Tuesday, October 23, 2018

Witness: RX Dumped Drugs Down Sink


By Walter F. Roche Jr.

Boston- A key prosecution witness testified today for the first time that he saw one of his colleagues dumping drugs down a sink just as the word had surfaced that their employer was suspected as the source of a deadly fungal meningitis outbreak.
The surprise testimony in U.S. District Court brought a protest from the lawyer for the worker accused of disposing of he drugs. His client, Christopher Leary, and five other former employees of the New England Compounding Center are facing charges ranging from racketeering to mail fraud for their role in the deadly 2012 outbreak first detected in Tennessee.
Leary's lawyer, Paul V. Kelly, charged that prosecutors failed to inform him of the new testimony. He noted the witness, Joseph Connelly, had not disclosed the dumping incident during the prior trials of two co-defendants.
"If a witness presents new information prosecutors have an obligation to disclose it," Kelly told U.S. District Judge Richard G. Stearns, after jurors had been sent home for the day.
Assistant U.S. Attorney George Varghese acknowledged that prosecutors are obliged to to disclose so-called exculpatory evidence which would tend to clear a defendant, but argued the same precedent does not apply to incriminating evidence.
While downplaying the importance of the disclosure, Stearns advised prosecutors that "going forward" in the ongoing case such information should be disclosed.
Connelly, an NECC pharmacy technician, said he witnessed the drug dumping in early October of 2012 after employees of the New England Compounding Center were told the facility was being shutdown in the wake of the ongoing federal probe.
Connelly said Leary, a licensed pharmacist, was dumping bottles of drugs down a sink and there was a cart beside him "with more bottles to be dumped."
He said supervising pharmacist Glenn Chin was crying following a company meeting in a break room where workers were told of the imminent closure.
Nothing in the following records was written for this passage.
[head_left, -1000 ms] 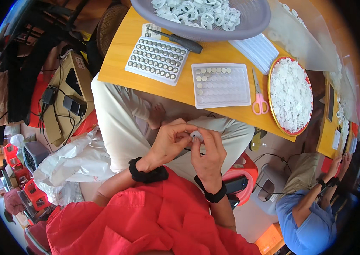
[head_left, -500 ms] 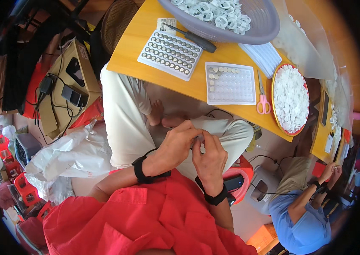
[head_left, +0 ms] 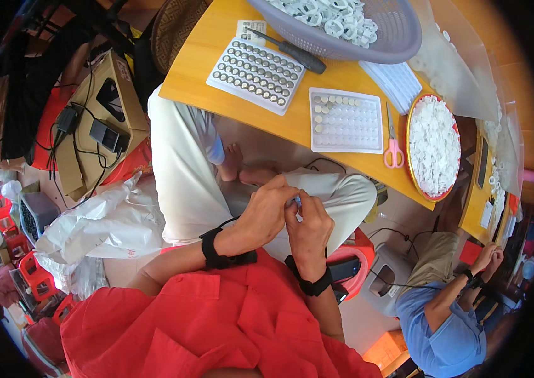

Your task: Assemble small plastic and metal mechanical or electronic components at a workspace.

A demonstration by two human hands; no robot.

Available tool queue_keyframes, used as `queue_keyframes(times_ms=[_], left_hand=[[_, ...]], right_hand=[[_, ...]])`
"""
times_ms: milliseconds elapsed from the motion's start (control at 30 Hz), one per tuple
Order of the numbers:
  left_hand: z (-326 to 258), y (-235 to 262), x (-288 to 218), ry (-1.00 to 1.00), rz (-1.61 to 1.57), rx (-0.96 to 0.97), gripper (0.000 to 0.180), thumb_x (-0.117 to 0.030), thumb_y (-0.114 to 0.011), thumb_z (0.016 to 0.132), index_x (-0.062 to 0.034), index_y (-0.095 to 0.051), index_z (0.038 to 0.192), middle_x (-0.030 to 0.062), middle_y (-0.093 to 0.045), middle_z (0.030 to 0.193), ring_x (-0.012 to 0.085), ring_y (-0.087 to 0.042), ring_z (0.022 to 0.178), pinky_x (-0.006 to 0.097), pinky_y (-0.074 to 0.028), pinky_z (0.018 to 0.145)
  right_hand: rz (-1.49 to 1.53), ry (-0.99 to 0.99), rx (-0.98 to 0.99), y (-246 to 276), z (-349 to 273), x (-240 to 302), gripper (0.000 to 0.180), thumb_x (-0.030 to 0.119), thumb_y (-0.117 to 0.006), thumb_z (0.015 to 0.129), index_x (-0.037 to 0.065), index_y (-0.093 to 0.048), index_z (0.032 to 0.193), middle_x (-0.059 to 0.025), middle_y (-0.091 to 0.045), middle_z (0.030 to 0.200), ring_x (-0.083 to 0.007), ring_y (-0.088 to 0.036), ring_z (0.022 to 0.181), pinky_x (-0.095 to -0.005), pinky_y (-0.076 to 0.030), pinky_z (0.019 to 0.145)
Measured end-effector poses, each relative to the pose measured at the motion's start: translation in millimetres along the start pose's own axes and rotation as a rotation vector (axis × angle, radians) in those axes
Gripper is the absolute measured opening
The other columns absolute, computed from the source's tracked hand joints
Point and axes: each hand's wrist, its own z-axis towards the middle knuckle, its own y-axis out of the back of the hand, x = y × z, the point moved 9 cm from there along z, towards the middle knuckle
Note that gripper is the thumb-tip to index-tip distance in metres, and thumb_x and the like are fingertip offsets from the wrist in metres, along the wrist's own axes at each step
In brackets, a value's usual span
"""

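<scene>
My left hand (head_left: 264,214) and my right hand (head_left: 310,236) meet above my lap, their fingertips pinched together. Between them is a small pale bluish piece (head_left: 293,202), mostly hidden by the fingers; its kind cannot be made out. Both wrists wear black bands. Beyond my hands, on the yellow table (head_left: 191,75), a white tray holds rows of round silver button cells (head_left: 257,74). To its right, another white tray (head_left: 361,129) has pale discs along its far row and left side, with many bare pockets.
A screwdriver (head_left: 305,58) lies beyond the cell tray. Pink-handled scissors (head_left: 393,154) rest beside a red-rimmed plate (head_left: 411,157) of small white pieces. A purple-grey basket (head_left: 399,38) holds white plastic parts; stacked trays (head_left: 393,85) sit below it. A person in blue (head_left: 440,331) works at right.
The view has shifted slightly, moving the table things a little in the picture. My hands stay together, and the fingers have shifted a little around the small piece.
</scene>
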Motion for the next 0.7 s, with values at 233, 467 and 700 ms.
queue_keyframes(times_ms=[233, 467, 700], left_hand=[[-2, -2, 11, 0.003, 0.019, 0.000, 0.029, 0.011, -0.051, 0.068, 0.0024, -0.062, 0.093, 0.0173, -0.053, 0.077, 0.0337, -0.054, 0.072, 0.037, -0.043, 0.063], [2, 0, 41, 0.237, -0.353, 0.034, 0.028, 0.012, -0.054, 0.073, 0.0017, -0.062, 0.098, 0.0077, -0.054, 0.090, 0.0150, -0.058, 0.079, 0.025, -0.049, 0.069], [6, 1, 46, 0.313, -0.518, 0.049, 0.021, 0.009, -0.055, 0.077, 0.0035, -0.062, 0.096, 0.0051, -0.052, 0.091, 0.0123, -0.059, 0.080, 0.023, -0.049, 0.071]], right_hand=[[0.090, -0.061, -0.011, -6, -3, -10, 0.021, 0.003, -0.063, 0.071, 0.001, -0.062, 0.092, -0.0125, -0.057, 0.071, -0.0268, -0.059, 0.057, -0.0337, -0.048, 0.050], [0.810, -0.464, 0.049, -18, -8, -45, 0.022, -0.007, -0.061, 0.076, 0.000, -0.063, 0.096, -0.0054, -0.057, 0.079, -0.0115, -0.061, 0.070, -0.0215, -0.050, 0.061], [0.912, -0.534, 0.086, -27, -8, -46, 0.020, -0.006, -0.060, 0.078, -0.001, -0.063, 0.097, -0.0045, -0.056, 0.082, -0.0104, -0.061, 0.071, -0.0203, -0.049, 0.062]])
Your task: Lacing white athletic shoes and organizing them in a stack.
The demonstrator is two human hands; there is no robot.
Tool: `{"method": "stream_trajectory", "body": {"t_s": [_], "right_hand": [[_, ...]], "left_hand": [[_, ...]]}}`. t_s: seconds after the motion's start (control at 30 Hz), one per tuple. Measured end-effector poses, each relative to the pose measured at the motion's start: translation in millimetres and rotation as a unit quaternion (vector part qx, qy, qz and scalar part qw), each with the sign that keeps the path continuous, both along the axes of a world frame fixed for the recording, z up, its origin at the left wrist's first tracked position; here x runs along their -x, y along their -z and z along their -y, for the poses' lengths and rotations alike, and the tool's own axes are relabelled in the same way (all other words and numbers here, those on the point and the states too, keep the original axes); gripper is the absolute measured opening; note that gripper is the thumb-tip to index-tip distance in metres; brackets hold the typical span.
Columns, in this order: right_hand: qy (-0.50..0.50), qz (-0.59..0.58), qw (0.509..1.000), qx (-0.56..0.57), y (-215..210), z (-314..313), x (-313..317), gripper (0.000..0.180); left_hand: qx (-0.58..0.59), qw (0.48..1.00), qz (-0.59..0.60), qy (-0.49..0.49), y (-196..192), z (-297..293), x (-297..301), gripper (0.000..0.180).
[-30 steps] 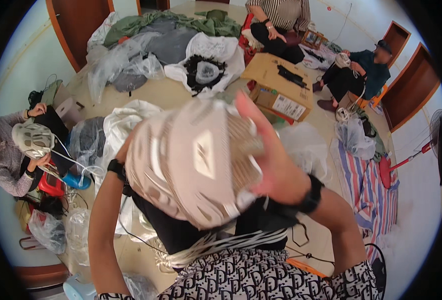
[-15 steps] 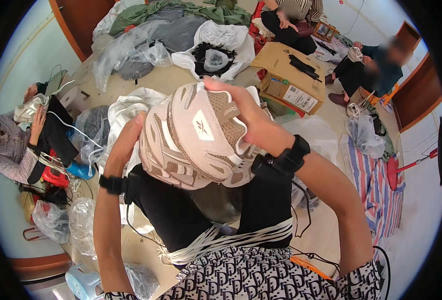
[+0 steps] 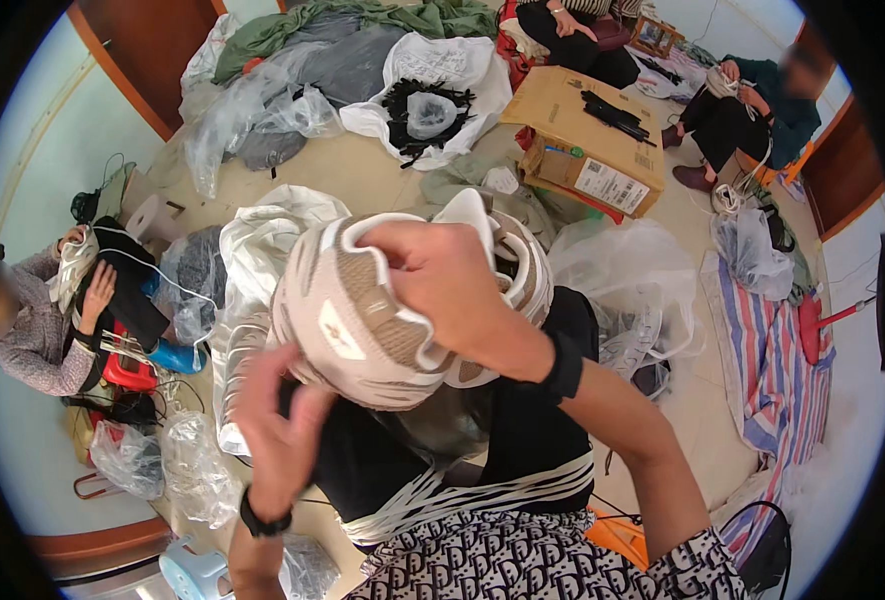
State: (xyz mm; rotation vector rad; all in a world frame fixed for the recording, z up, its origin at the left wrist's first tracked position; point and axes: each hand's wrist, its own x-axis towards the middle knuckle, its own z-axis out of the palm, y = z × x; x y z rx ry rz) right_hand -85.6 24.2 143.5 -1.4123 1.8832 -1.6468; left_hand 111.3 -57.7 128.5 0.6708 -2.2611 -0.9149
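A beige and white sneaker [image 3: 347,290] with tan mesh and a pale side patch is held above my lap. My right hand [image 3: 442,285] grips its collar, the fingers curled over the edge and partly hidden inside. Past that hand a white tongue [image 3: 467,215] and a pale panel with lace loops [image 3: 532,265] show; I cannot tell whether these belong to a second shoe. At the lower left of the sneaker is my left hand [image 3: 280,420], somewhat blurred, thumb and fingers apart, fingertips close to its side. White laces [image 3: 462,498] lie in a bundle across my lap.
White sacking [image 3: 272,225] lies in front of me at the left. Beyond are a cardboard box [image 3: 592,125] with black strips on top and a white sack [image 3: 367,115] of black pieces. A co-worker [image 3: 42,320] sits left, others far right. Striped sheeting [image 3: 762,380] covers the right floor.
The sneaker has tilted and dropped slightly toward me. My left hand has come off its far left side, down to the near left. My right hand has shifted along the collar.
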Motion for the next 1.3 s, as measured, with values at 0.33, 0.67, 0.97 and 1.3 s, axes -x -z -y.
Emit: {"method": "stream_trajectory", "body": {"t_s": [0.33,0.67,0.97,1.3], "right_hand": [[0.004,-0.141,0.963,0.232,25,-56,0,0.01],[-0.099,-0.629,0.757,-0.148,147,-52,-9,0.019],[-0.217,-0.592,0.771,-0.09,118,-56,70,0.014],[-0.122,-0.707,0.649,-0.252,44,-72,213,0.006]], "left_hand": [[-0.461,0.834,-0.283,0.108,44,-19,17,0.05],[-0.463,0.813,-0.342,0.087,29,10,31,0.043],[-0.59,0.723,-0.348,0.093,81,100,-10,0.038],[-0.685,0.644,-0.251,0.232,90,144,-9,0.038]]}}
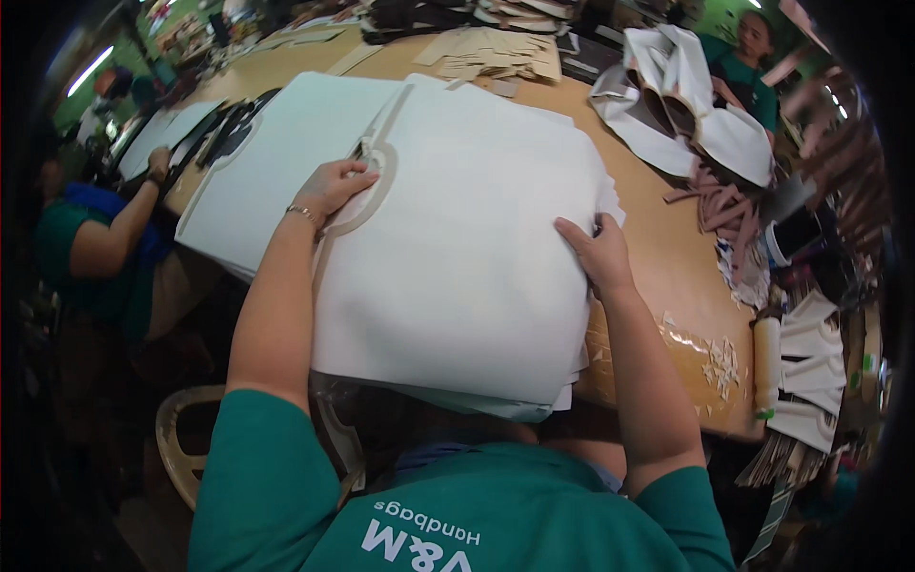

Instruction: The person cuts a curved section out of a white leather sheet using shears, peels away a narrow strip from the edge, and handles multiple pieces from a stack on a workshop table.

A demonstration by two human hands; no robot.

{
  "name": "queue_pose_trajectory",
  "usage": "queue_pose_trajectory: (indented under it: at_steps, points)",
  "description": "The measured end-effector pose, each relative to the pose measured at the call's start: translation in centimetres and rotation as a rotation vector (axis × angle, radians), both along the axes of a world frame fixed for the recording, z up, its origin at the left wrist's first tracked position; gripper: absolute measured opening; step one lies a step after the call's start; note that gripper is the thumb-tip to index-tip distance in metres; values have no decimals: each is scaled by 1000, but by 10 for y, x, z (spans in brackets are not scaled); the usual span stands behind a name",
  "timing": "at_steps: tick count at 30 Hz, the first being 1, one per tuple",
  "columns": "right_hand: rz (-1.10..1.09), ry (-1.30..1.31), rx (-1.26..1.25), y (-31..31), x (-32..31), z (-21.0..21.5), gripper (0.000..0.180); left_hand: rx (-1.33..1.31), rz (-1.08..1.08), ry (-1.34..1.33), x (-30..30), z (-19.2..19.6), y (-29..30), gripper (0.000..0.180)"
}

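Observation:
A large white panel (467,257), smooth like sheet leather or vinyl, lies on a stack of similar panels and overhangs the table's near edge. A beige curved strip (384,181) runs along its left side and bends round a cut-out. My left hand (334,188) is closed at that cut-out, pinching the panel's left edge by the strip; some fingertips are hidden. At the right edge, my right hand (602,250) grips the panel with its thumb on top and its fingers partly out of sight. Left of it lies another stack of white panels (272,133), edged in beige.
Beige cut pieces (500,52) lie across the tan table (658,257). White folded material (667,95) and dusty-pink strips (726,212) are at the right, with scraps (724,367) nearer me. Co-workers are at the left (105,238) and far right (753,67). A chair (176,439) stands at lower left.

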State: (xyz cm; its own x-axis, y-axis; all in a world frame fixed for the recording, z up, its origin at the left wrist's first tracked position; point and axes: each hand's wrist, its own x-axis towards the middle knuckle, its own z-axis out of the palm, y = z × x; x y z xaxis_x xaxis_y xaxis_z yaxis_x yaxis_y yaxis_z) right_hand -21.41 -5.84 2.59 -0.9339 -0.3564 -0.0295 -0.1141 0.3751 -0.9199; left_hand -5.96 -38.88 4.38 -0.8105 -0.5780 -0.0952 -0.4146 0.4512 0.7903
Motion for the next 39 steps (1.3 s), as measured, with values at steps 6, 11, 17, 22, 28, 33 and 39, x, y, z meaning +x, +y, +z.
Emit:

Other employees, Connelly said, were busy cleaning the facility.
State investigators have testified the facility was heavy with the smell of bleach when they arrived later that week.
Chin already has been convicted of racketeering and mail fraud and is serving an eight year sentence in a federal prison in Pennsylvania. NECC President and part owner Barry Cadden is serving a nine-year sentence following his conviction on similar charges.
The 2012 outbreak, caused by heavily contaminated steroids injected into unsuspecting patients across the country sickened some 778 people, killing 76 of them. The six now on trial were among 14 indicted following a two year federal probe of the outbreak.
Kelly, Leary's lawyer, charged that the new Connelly testimony followed multiple sessions with federal prosecutors, sessions in which witnesses "are being prepared." The testimony, he added, was "highly prejudicial to my client."
Under questioning from Assistant U.S.Attorney Amanda Strachan, Connelly said he didn't think the NECC employee, Annette Robinson, charged with monitoring the facility for possible contamination was competent and that she never told employees what they were supposed to do to correct any problems.
Connelly, who was on the witness stand for the second day, provided detailed testimony on drugs prepared at NECC and signed off on by some of the six defendants.
They included drugs shipped the day they were produced and before promised testing could be completed. He said that as the company business expanded rapidly in 2012 "more mistakes were being made."
He said he even learned that one drug order he had personally prepared had "popped," meaning it was found to be contaminated. Another worker, he said, mistakenly filled an order for a solution of sodium bicarbonate with potassium chloride, a mistake if not detected, could have resulted in serious patient harm.
He said yet another worker sent out vials only filled with water and containing none of the ordered drugs.
"There were a lot of discrepancies," he said, adding that morale in the clean room where he worked was very low.
He recalled stating to a co-worker,"We're overtaxed. Someone's going to get hurt. We're going to get shutdown."
Under cross examination, Connelly was questioned about his brother Scott, who worked as a pharmacy technician at NECC even though he had surrendered his certification in the midst on an unrelated state investigation. He said he told Cadden his brother was a good technician but unreliable.
Scott Connelly has already entered a guilty plea to nine counts of mail fraud and is awaiting sentencing.